Although previous studies did not identify any BEL/Pao elements in mammalian genomes, we downloaded eleven mammalian genome sequences from the NCBI's eukaryotic genome sequencing project site to validate this observation: Bos taurus, Canis lupus familiaris, Equus caballus, Monodelphis domestica, Mus musculus, Ornithorhynchus anatinus, Rattus norvegicus, Ailuropoda melanoleuca, Cavia porcellus, Lama pacos, Pteropus vampyrus.
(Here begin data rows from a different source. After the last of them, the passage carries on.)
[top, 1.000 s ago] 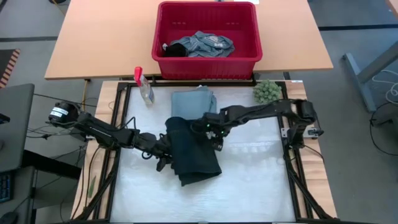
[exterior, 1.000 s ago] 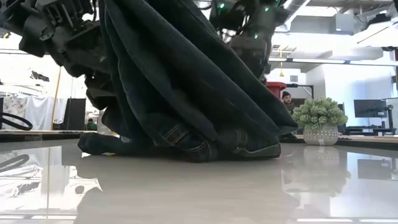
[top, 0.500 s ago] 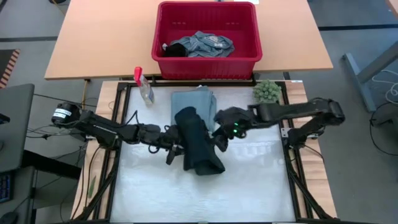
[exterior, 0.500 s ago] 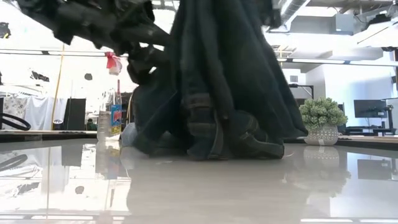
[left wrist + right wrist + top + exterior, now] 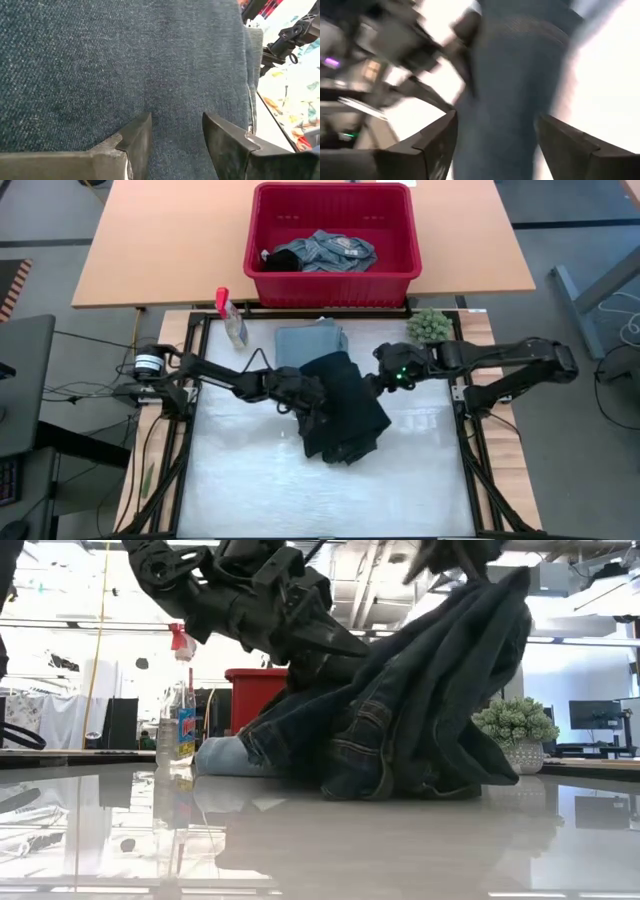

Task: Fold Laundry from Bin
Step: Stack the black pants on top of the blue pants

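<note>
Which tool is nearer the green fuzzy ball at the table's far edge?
The right. The right tool sits at the dark jeans' edge, just below and left of the green ball in the high view. The left tool is under the jeans, farther away.

The near half of the counter (image 5: 300, 500) is bare, so a gripper can pass freely there. In the middle, the dark jeans (image 5: 345, 415) and both arms block the way. Behind them lie a blue cloth (image 5: 305, 340), a bottle (image 5: 232, 320) at the left and a green ball (image 5: 430, 326) at the right.
</note>
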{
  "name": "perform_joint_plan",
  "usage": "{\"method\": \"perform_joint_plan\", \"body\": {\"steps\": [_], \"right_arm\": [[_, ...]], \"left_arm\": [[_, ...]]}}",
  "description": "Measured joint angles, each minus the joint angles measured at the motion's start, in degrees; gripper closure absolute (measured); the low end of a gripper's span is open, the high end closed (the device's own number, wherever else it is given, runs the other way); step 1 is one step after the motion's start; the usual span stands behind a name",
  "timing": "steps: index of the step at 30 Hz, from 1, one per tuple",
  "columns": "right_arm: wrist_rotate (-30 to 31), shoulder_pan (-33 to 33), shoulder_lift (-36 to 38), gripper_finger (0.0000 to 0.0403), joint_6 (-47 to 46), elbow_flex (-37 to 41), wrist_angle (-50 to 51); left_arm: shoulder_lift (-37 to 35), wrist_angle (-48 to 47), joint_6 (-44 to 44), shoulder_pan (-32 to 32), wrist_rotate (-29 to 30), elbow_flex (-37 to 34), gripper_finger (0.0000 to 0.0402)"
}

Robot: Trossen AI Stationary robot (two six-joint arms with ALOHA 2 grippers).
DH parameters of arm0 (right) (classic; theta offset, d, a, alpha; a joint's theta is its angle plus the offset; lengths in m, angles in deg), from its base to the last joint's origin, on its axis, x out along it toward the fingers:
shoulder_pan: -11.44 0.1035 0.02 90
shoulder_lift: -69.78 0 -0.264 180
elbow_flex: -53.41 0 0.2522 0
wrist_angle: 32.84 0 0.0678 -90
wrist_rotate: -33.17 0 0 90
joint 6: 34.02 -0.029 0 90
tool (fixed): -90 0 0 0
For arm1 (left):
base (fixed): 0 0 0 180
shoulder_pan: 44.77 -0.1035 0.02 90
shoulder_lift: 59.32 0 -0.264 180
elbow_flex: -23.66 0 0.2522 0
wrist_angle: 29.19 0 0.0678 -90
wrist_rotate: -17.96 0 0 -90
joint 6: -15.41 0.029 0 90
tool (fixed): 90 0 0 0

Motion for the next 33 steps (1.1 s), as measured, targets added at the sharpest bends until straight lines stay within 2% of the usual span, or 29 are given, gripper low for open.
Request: {"method": "perform_joint_plan", "body": {"steps": [5, 7, 11, 16, 20, 27, 30, 33], "right_arm": [[-0.51, -2.42, 1.4, 0.008, 0.86, 4.88, 4.36], [-2.55, -3.55, 1.58, 0.0065, 1.87, 7.54, 0.35], [-10.57, -5.69, 1.14, 0.0036, 3.38, 11.27, -13.19], [-12.11, -6.9, 1.24, 0.002, 5.05, 11.52, -17.29], [-12.16, -6.98, 0.01, 0.0019, 6.49, 11.45, -17.68], [-12.21, -4.08, -7.6, 0.0023, 7.0, 11.49, -18.72], [-13.02, -3.11, -8.71, 0.0042, 6.77, 11.5, -22.91], [-13.21, -2.29, -9.05, 0.0092, 4.54, 11.5, -24.68]], "left_arm": [[0.23, -0.27, -0.4, 0.0, 0.6, 0.0, 0.0233], [0.24, -0.49, -0.62, 0.0, 1.05, 0.0, 0.0233], [0.25, -0.7, -1.49, 0.05, 2.04, -0.02, 0.0233], [0.27, -0.74, -2.58, 0.09, 2.93, -0.02, 0.0233], [0.27, -1.5, -3.08, 0.07, 3.0, -0.02, 0.0233], [0.29, -1.64, -3.53, 0.07, 3.02, -0.07, 0.0233], [0.29, -1.77, -3.61, 0.09, 3.0, -0.09, 0.0233], [0.29, -1.77, -3.61, 0.09, 2.89, -0.11, 0.0233]]}}
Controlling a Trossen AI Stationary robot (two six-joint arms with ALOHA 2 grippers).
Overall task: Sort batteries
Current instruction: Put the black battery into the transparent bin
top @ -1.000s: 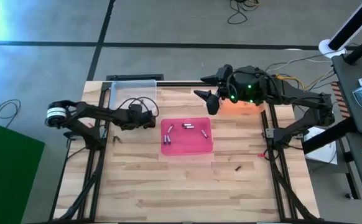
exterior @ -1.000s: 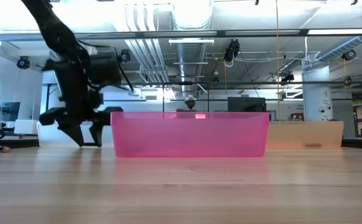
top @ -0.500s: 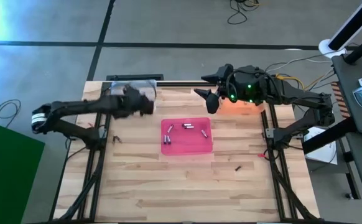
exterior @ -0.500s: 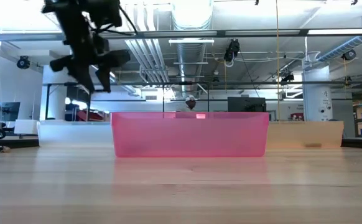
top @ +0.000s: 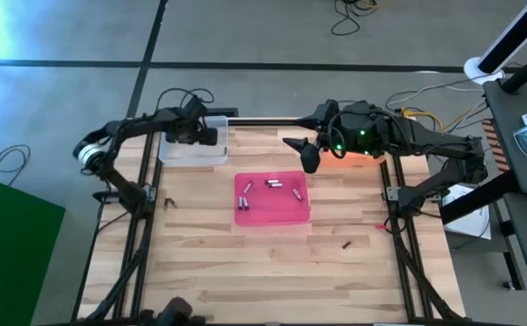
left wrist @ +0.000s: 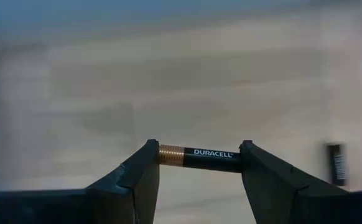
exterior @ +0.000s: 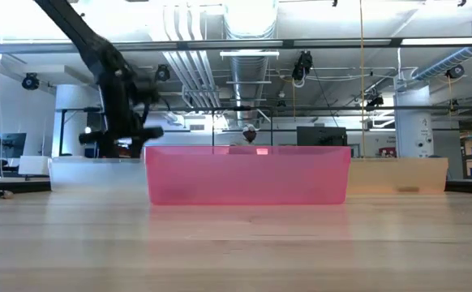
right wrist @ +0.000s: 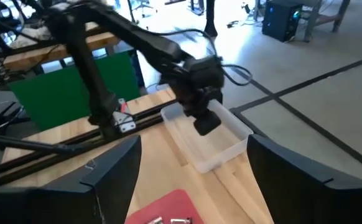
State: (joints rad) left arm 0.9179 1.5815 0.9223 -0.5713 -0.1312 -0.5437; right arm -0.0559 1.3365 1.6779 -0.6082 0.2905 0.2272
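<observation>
Pale wooden planks make up your table (top: 245, 263), framed by black rails, with grey floor around it. Your left hand (left wrist: 196, 163) is over the clear tray (top: 194, 149) at the table's far left corner, and its fingers (left wrist: 137, 177) are clamped on the two ends of a black and copper battery (left wrist: 196, 154) marked DURACELL, held crosswise between them. From the left wrist view you can see one more dark battery (left wrist: 335, 164) lying off to the side below, blurred. In the high view the left arm reaches in from the table's left edge, and in the low view it hangs just above the clear tray, behind and to the side of the pink tray (exterior: 248, 173).

That pink tray sits at the table's middle, and several silvery batteries (top: 273, 184) lie scattered inside it. A small dark piece (top: 346, 244) lies on the bare wood near the right rail; you cannot tell what it is.

Your right hand (top: 305, 150) waits near the far edge, just beyond the pink tray's far right corner, fingers spread wide with nothing between them.
</observation>
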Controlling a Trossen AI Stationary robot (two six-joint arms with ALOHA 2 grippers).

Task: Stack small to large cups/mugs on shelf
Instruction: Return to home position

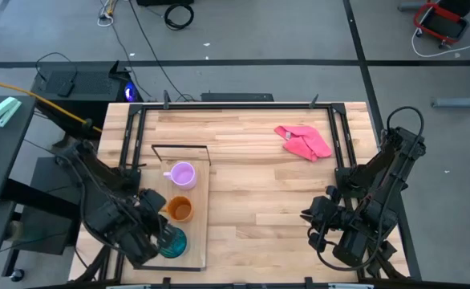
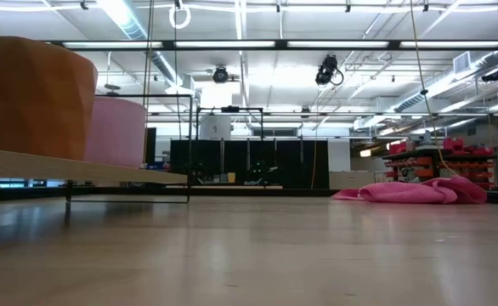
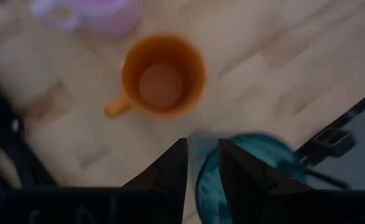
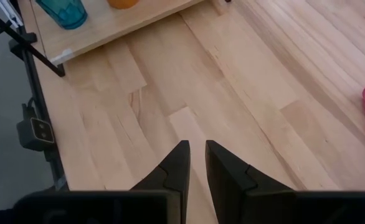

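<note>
Three cups stand in a row on the shelf (image 1: 195,189), a light-wood plank at the table's left. The lilac mug (image 1: 182,174) is farthest back, the orange mug (image 1: 180,209) in the middle, and the teal tumbler (image 1: 173,242) nearest the front edge. All stand upright on their bases. My left gripper (image 3: 201,149) hovers open just above the tumbler's rim (image 3: 257,149), pointing steeply down, and nothing is between its fingers. At the table's right, my right gripper (image 4: 197,146) waits open over bare wood.
A pink cloth (image 1: 303,141) lies crumpled at the far right of the table. The shelf's thin black wire frame (image 2: 172,144) rises at its far end. Bare tabletop (image 1: 259,201) stretches between the shelf and my right arm.
</note>
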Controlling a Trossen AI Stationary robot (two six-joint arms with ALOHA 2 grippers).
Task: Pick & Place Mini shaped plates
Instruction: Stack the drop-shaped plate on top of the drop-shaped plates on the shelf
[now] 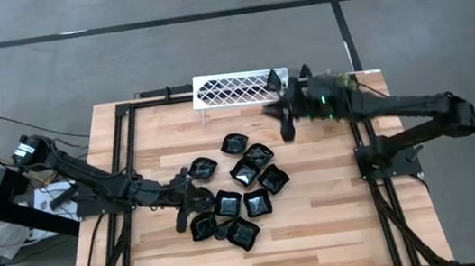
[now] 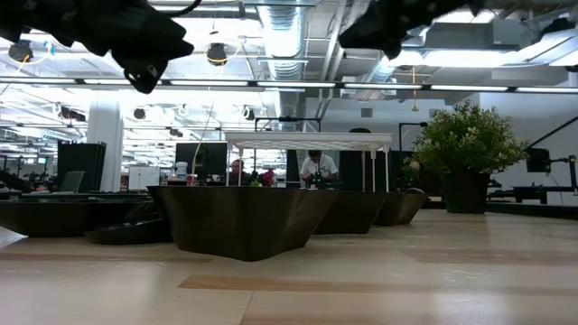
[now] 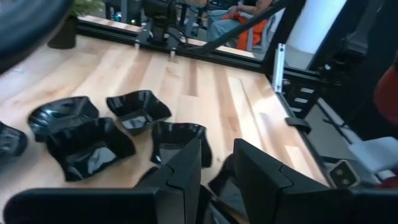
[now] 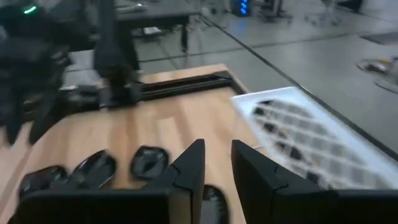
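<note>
High view: mini shaped plates [image 1: 237, 190] beside left hand [image 1: 184, 214].

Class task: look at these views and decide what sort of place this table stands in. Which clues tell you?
Probably an open-plan robotics lab or workshop: exposed ceiling ducts, a wooden table with two robot arms, and people seated at desks behind.

left pincer [image 1: 183, 203] low, slightly parted, empty | right pincer [image 1: 283, 120] raised, slightly parted, empty
</note>
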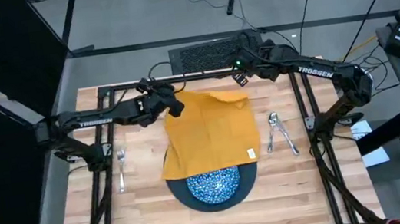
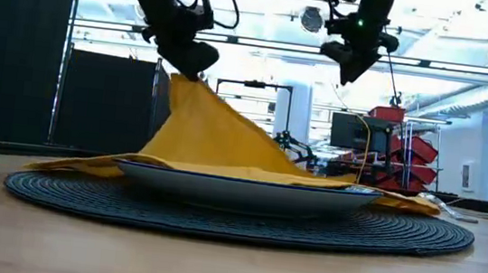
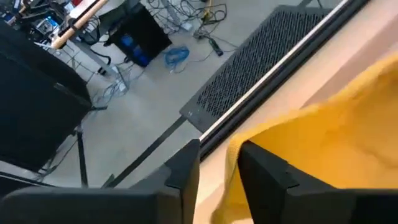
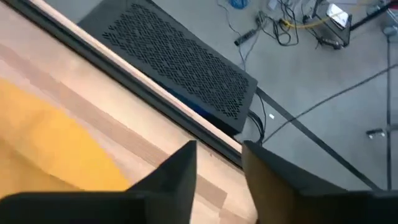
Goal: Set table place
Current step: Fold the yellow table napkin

We used a combination of two de novo identification algorithms to identify all LTR elements in our set of genomes. Specifically, we applied the two de novo LTR identification algorithms LTRharvest  and find_ltr  to identify all possible LTR elements in our genomes. Subsequently, we separated our de novo identified elements into the four LTR classes Ty1/Copia, Ty3/Gypsy, BEL/Pao and DIRS, merged the two sets of BEL/Pao elements from each algorithm into one set, and assigned an identifier to each element. We now explain important details of this procedure.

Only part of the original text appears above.